Re: Improve eviction algorithm in ReorderBuffer

From:	Amit Kapila <amit(dot)kapila16(at)gmail(dot)com>
To:	Masahiko Sawada <sawada(dot)mshk(at)gmail(dot)com>
Cc:	Dilip Kumar <dilipbalaut(at)gmail(dot)com>, PostgreSQL Hackers <pgsql-hackers(at)lists(dot)postgresql(dot)org>
Subject:	Re: Improve eviction algorithm in ReorderBuffer
Date:	2023-12-15 03:36:50
Message-ID:	CAA4eK1LpCosf6RW+g0+UcEJtGaP=OH1zRveibpWfSzAHBx1VMg@mail.gmail.com
Views:	Whole Thread \| Raw Message \| Download mbox \| Resend email
Thread:
Lists:	pgsql-hackers

On Wed, Dec 13, 2023 at 6:01 AM Masahiko Sawada <sawada(dot)mshk(at)gmail(dot)com> wrote:
>
> On Tue, Dec 12, 2023 at 1:33 PM Dilip Kumar <dilipbalaut(at)gmail(dot)com> wrote:
> >
> > On Tue, Dec 12, 2023 at 9:01 AM Masahiko Sawada <sawada(dot)mshk(at)gmail(dot)com> wrote:
> > >
> > > I've heard the report internally that replication lag became huge when
> > > decoding transactions each consisting of 500k sub transactions. Note
> > > that ReorderBufferLargetstTXN() is used only in non-streaming mode.
> > >

Can't you suggest them to use streaming mode to avoid this problem or
do you see some problem with that?

> > > Here is a test script for a many subtransactions scenario.

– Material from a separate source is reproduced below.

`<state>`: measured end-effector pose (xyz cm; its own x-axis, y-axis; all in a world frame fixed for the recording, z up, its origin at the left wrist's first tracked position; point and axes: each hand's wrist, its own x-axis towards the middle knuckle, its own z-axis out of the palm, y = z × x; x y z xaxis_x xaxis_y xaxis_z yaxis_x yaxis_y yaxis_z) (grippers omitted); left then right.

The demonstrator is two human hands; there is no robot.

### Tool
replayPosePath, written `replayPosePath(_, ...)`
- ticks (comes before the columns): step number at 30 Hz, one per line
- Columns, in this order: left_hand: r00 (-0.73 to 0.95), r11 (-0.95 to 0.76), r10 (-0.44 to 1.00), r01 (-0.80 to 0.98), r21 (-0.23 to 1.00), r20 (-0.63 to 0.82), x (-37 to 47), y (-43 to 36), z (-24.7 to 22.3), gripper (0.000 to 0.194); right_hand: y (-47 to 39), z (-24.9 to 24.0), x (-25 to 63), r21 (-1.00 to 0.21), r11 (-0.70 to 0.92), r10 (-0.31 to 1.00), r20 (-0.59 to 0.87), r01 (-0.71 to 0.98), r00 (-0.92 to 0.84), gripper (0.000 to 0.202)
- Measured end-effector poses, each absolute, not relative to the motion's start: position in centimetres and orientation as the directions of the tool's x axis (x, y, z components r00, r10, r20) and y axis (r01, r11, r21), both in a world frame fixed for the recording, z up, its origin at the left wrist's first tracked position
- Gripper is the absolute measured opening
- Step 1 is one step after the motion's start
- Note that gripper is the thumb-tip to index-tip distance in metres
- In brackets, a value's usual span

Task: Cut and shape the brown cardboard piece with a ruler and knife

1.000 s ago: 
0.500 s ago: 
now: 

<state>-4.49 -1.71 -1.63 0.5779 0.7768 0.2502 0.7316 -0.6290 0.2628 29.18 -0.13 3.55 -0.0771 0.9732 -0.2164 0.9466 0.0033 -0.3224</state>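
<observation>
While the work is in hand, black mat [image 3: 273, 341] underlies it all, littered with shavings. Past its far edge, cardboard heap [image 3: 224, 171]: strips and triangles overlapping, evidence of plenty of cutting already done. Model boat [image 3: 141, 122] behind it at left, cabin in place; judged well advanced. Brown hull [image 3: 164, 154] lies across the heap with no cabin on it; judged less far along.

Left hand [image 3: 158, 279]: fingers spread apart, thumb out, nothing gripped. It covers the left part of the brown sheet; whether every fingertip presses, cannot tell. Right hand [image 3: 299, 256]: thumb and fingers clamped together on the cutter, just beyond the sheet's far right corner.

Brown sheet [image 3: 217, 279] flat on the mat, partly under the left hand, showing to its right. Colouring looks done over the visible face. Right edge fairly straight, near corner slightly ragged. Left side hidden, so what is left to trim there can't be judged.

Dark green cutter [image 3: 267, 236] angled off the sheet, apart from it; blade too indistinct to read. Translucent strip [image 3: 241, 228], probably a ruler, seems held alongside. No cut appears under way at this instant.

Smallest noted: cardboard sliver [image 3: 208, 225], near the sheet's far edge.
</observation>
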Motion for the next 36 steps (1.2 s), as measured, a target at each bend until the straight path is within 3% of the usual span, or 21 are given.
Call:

In my
> > > environment, the logical decoding took over 2min to decode one top
> > > transaction having 100k subtransctions.
> > >
> > > -----
> > > create table test (c int);
> > > create or replace function testfn (cnt int) returns void as $$
> > > begin
> > > for i in 1..cnt loop
> > > begin
> > > insert into test values (i);
> > > exception when division_by_zero then
> > > raise notice 'caught error';
> > > return;
> > > end;
> > > end loop;
> > > end;
> > > $$
> > > language plpgsql;
> > > select testfn(100000)
> > > set logical_decoding_work_mem to '4MB';
> > > select count(*) from pg_logical_slot_peek_changes('s', null, null)
> > > ----
> > >
> > > To deal with this problem, I initially thought of the idea (a)
> > > mentioned in the comment; use a binary heap to maintain the
> > > transactions sorted by the amount of changes or the size. But it seems
> > > not a good idea to try maintaining all transactions by its size since
> > > the size of each transaction could be changed frequently.
> > >
> > > The attached patch uses a different approach that consists of three
> > > strategies; (1) maintain the list of transactions whose size is larger
> > > than 10% of logical_decoding_work_mem, and preferentially evict a
> > > transaction from this list.
> > >

IIUC, you are giving preference to multiple list ideas as compared to
(a) because you don't need to adjust the list each time the
transaction size changes, is that right? If so, I think there is a
cost to keep that data structure up-to-date but it can help in
reducing the number of times we need to serialize.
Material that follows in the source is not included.